# Bargaining with Taxi drivers



## evoke (28 Dec 2008)

Has anyone offered a taxi driver a fixed fair to take you home. There are some night i see in town and the quene of taxis is 40 cars long. I was always wondering if you could say to a passing taxi driver before he goes into the quene to give him an offer. 

Just wondering if people have done it or can you do it? I dont think you can do it with hackneys cause you have to book a hackney before you can get in it.

It just some times it cost me loads of money to go home on my own and do not know what the price is. I was always thinking of setting the price in my favour.

Anyone ever heard of this happening in ireland before?


----------



## markpb (28 Dec 2008)

I recently flagged down a taxi, told him I had only a fiver and he took me on a trip that would normally cost over eight euro. Not a huge saving (and it was cheap) but obviously it can be done. It was a Sunday morning on a quiet road so I guess he wasn't going to get any other business, not sure they'd be so keen on it in the city centre or at night.


----------



## Deirdra (28 Dec 2008)

In the early nineties, while waiting for a bus to the airport, a taxi slowed down and offered me a fare of 3.50 pounds from O'Connell Street to Dublin Airport, I didn't live in Ireland at the time, thought it was so odd I turned it down, I guess it was a sign of the times. 
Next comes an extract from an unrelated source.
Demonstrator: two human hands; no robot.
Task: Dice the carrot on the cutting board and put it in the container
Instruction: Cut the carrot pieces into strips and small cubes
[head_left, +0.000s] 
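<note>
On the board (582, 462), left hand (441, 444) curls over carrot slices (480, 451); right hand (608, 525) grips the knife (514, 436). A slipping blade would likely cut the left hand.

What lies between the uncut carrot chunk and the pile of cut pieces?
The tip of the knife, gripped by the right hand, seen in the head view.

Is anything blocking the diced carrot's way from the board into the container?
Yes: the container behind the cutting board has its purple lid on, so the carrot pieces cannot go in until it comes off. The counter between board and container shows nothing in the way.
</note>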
Bargaining times are back, yipee!


----------



## Bob_tg (28 Dec 2008)

A friend of mine is a taxi driver and he has said that he is more than willing to negotiate fare reductions for longer journeys.  He was talking in the order of knocking 5euro off a 30-40euro fare.  He said he was actually surprised it doesn't happen more often.


----------



## kceire (29 Dec 2008)

Deirdra said:


> In the early nineties, while waiting for a bus to the airport, a taxi slowed down and offered me a fare of 3.50 pounds from O'Connell Street to Dublin Airport, I didn't live in Ireland at the time, thought it was so odd I turned it down, I guess it was a sign of the times.
> 
> Bargaining times are back, yipee!


 

i would say more than likely he was based at the rank at airport arrivals and instead of going back empty, he might aswell go back with somebody eben if its for basically nothing, it would of bought his dinner for the day back then, and i suppose he was prob hoping of a small tip to get it to a fiver.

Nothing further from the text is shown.